◆ **Work request**
From the entries below, write out exactly the lines between the line holding "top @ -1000" and the line holding "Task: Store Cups", inclusive, excluding any pictures.
**** Exercise data
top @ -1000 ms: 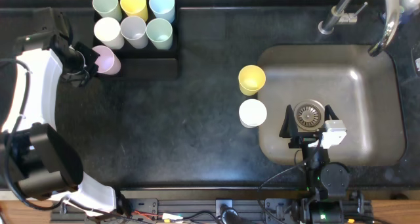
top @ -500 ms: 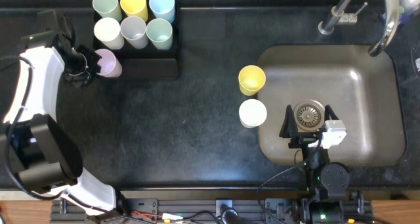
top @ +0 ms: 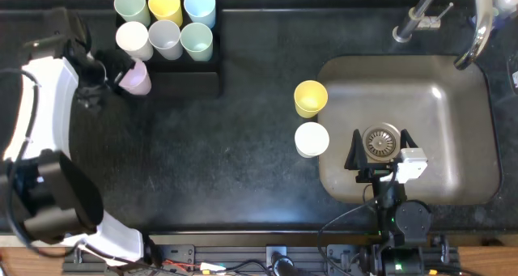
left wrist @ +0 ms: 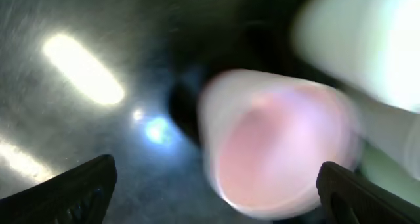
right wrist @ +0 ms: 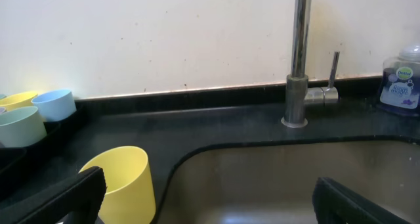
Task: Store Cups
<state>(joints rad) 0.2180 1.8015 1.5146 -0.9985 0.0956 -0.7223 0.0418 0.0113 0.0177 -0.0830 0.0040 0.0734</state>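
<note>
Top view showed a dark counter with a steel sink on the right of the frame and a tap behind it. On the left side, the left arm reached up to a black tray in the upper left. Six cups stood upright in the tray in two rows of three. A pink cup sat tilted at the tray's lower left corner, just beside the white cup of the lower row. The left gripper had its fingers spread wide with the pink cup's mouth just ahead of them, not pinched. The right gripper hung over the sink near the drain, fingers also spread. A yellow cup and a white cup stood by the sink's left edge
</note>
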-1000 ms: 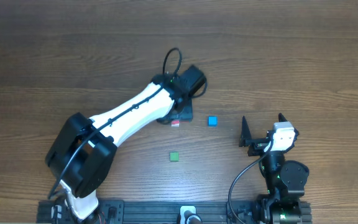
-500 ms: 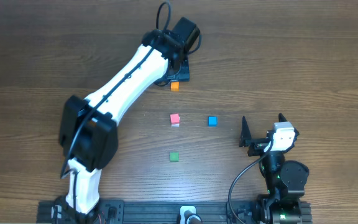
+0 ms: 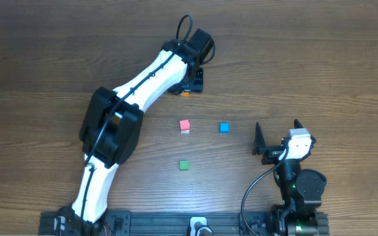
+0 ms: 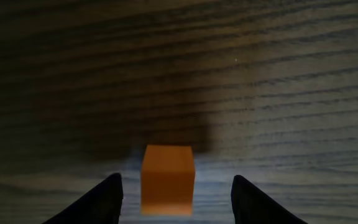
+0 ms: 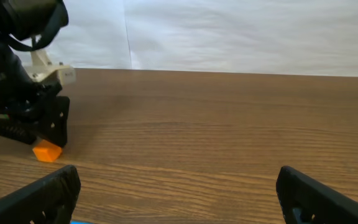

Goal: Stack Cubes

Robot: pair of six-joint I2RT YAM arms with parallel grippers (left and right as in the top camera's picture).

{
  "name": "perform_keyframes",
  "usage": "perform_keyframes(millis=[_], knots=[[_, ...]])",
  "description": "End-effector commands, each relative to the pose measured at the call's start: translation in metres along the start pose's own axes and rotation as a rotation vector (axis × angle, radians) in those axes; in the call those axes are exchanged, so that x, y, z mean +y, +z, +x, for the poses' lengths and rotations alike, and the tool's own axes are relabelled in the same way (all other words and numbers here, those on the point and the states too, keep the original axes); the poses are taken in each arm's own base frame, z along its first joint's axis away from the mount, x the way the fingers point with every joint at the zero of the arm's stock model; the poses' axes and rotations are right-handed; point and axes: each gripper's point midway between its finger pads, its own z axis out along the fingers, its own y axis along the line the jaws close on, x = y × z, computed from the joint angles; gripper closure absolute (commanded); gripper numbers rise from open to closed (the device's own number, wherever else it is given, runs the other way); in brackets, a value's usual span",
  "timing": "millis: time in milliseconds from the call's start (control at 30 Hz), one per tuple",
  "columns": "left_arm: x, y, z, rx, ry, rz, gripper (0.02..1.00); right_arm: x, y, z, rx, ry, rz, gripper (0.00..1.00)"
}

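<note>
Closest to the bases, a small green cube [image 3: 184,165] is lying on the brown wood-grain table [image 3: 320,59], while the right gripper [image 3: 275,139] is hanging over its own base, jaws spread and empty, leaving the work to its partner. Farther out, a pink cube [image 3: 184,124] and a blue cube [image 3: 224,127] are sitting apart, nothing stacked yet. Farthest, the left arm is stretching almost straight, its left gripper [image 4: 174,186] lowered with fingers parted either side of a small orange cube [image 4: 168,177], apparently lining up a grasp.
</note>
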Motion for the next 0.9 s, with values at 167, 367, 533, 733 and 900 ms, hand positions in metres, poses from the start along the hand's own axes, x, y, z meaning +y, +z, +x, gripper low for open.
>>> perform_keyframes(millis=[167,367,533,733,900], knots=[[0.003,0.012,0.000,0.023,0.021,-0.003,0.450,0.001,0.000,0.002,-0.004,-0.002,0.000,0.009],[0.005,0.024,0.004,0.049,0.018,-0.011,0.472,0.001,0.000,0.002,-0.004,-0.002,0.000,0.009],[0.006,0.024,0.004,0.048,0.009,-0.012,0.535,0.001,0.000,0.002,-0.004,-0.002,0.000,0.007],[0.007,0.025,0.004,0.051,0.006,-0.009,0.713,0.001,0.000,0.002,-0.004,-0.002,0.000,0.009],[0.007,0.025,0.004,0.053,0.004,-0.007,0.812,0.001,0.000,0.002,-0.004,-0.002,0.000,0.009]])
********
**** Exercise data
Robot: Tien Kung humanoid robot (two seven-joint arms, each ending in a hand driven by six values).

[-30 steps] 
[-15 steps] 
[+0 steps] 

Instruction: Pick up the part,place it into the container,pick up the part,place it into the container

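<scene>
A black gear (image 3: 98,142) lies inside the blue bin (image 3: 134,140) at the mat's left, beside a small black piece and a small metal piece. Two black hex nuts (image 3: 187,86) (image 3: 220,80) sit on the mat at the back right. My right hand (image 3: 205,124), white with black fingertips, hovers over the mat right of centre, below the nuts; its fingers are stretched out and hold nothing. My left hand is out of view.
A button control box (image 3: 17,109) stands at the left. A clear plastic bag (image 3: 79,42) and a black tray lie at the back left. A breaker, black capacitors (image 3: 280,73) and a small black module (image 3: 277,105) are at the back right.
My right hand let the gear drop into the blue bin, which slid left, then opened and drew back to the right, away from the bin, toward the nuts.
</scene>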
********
◆ **Output for this exercise**
top @ -1000 ms: 
top @ -500 ms: 
top @ +0 ms: 
left wrist @ +0 ms: 
right wrist @ +0 ms: 
Task: Store Cups

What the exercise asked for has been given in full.